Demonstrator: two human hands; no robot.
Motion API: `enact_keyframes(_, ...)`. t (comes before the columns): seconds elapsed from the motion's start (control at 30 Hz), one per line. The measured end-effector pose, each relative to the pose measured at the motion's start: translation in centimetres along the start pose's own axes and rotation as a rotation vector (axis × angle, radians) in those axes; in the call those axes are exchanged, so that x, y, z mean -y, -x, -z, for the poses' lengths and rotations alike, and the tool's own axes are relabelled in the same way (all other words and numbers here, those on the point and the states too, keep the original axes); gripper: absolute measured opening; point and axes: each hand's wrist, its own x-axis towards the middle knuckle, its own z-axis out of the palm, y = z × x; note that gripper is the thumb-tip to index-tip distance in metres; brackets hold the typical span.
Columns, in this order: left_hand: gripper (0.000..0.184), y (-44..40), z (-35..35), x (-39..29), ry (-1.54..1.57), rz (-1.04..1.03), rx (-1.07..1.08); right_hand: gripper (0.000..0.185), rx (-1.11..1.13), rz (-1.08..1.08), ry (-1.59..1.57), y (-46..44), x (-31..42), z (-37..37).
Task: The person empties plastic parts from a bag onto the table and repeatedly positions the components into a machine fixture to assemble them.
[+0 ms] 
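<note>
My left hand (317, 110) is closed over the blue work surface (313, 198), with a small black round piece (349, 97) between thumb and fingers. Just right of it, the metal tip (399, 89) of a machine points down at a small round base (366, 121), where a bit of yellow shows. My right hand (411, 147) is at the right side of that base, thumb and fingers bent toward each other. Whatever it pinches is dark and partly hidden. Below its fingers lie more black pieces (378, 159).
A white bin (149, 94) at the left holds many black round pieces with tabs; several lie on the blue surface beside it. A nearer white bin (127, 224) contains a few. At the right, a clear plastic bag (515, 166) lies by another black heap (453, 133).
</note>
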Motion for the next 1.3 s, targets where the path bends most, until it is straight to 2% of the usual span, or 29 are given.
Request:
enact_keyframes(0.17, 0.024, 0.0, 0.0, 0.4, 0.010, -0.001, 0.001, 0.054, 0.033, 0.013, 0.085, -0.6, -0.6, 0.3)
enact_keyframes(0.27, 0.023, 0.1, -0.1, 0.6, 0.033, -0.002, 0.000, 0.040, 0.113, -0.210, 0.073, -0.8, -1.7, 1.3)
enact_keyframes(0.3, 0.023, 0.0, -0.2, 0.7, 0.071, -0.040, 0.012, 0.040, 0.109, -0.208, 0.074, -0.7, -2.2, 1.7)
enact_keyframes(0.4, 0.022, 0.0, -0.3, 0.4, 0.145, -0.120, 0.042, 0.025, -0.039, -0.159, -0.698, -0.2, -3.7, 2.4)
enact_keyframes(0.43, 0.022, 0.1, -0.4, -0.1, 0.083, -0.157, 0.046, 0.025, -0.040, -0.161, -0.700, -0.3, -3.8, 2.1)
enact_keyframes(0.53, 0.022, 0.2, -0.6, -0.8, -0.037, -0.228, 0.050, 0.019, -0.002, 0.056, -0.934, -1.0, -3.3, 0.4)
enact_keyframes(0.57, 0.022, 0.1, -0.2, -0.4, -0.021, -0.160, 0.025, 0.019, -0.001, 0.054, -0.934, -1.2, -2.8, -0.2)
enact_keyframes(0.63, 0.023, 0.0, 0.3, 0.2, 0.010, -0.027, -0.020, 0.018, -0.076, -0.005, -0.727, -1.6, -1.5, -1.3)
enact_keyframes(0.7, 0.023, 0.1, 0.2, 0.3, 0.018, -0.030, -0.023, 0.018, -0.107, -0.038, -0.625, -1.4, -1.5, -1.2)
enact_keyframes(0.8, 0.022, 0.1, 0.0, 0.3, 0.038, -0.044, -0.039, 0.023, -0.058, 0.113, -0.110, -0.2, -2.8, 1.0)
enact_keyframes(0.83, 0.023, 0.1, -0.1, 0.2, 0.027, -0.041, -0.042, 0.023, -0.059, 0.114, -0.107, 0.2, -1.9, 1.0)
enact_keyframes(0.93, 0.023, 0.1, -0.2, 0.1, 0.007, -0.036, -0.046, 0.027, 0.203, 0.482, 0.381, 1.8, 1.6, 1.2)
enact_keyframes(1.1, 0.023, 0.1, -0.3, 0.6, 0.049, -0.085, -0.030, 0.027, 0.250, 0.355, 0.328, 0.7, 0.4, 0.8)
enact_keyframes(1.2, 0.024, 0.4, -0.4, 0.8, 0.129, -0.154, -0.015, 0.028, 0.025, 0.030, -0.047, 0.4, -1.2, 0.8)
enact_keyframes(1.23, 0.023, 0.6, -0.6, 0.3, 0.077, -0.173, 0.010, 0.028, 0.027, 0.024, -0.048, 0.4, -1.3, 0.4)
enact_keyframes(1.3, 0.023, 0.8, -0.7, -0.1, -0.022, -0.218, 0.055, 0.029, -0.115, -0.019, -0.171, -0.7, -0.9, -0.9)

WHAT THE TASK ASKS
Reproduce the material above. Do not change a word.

TASK RESPONSE
Demonstrator: two human hands; no robot.
Motion API: `enact_keyframes(_, ...)`. t (comes before the columns): seconds elapsed from the motion's start (control at 30 Hz), one per line. The measured end-effector pose, each relative to the pose measured at the motion's start: translation in centimetres along the start pose's own axes and rotation as a rotation vector (axis × angle, radians) in those axes; in the call those axes are exchanged, so that x, y, z mean -y, -x, -z, for the poses' lengths and rotations alike, and the tool's own axes are relabelled in the same way (all other words and numbers here, those on the point and the states too, keep the original axes); gripper: absolute measured opening; point and axes: each hand's wrist, its own x-axis towards the middle knuckle, its own z-axis out of the palm, y = z × x; note that gripper is the thumb-tip to index-tip distance in metres; brackets hold the typical span.
Columns, in this order: left_hand: gripper (0.000..0.184), y (-44..40), z (-35..35), x (-39..29), ry (-1.54..1.57), rz (-1.04..1.03), rx (-1.07..1.08); right_hand: gripper (0.000..0.185), rx (-1.11..1.13), rz (-1.08..1.08), ry (-1.59..1.57), y (-46..44), x (-31..42), z (-37..37).
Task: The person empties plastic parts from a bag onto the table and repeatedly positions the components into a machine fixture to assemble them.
[+0 ms] 
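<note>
My left hand (317, 110) is closed over the blue work surface (313, 198), with a small black round piece (349, 97) between thumb and fingers. Just right of it, the metal tip (399, 89) of a machine points down at a small round base (366, 121), where a bit of yellow shows. My right hand (411, 147) is at the right side of that base, thumb and fingers bent toward each other. Whatever it pinches is dark and partly hidden. Below its fingers lie more black pieces (378, 159).
A white bin (149, 94) at the left holds many black round pieces with tabs; several lie on the blue surface beside it. A nearer white bin (127, 224) contains a few. At the right, a clear plastic bag (515, 166) lies by another black heap (453, 133).
</note>
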Motion for the next 1.3 s, targets where the path bends most, until it is straight to 2% of the usual span, or 29 are given.
Request:
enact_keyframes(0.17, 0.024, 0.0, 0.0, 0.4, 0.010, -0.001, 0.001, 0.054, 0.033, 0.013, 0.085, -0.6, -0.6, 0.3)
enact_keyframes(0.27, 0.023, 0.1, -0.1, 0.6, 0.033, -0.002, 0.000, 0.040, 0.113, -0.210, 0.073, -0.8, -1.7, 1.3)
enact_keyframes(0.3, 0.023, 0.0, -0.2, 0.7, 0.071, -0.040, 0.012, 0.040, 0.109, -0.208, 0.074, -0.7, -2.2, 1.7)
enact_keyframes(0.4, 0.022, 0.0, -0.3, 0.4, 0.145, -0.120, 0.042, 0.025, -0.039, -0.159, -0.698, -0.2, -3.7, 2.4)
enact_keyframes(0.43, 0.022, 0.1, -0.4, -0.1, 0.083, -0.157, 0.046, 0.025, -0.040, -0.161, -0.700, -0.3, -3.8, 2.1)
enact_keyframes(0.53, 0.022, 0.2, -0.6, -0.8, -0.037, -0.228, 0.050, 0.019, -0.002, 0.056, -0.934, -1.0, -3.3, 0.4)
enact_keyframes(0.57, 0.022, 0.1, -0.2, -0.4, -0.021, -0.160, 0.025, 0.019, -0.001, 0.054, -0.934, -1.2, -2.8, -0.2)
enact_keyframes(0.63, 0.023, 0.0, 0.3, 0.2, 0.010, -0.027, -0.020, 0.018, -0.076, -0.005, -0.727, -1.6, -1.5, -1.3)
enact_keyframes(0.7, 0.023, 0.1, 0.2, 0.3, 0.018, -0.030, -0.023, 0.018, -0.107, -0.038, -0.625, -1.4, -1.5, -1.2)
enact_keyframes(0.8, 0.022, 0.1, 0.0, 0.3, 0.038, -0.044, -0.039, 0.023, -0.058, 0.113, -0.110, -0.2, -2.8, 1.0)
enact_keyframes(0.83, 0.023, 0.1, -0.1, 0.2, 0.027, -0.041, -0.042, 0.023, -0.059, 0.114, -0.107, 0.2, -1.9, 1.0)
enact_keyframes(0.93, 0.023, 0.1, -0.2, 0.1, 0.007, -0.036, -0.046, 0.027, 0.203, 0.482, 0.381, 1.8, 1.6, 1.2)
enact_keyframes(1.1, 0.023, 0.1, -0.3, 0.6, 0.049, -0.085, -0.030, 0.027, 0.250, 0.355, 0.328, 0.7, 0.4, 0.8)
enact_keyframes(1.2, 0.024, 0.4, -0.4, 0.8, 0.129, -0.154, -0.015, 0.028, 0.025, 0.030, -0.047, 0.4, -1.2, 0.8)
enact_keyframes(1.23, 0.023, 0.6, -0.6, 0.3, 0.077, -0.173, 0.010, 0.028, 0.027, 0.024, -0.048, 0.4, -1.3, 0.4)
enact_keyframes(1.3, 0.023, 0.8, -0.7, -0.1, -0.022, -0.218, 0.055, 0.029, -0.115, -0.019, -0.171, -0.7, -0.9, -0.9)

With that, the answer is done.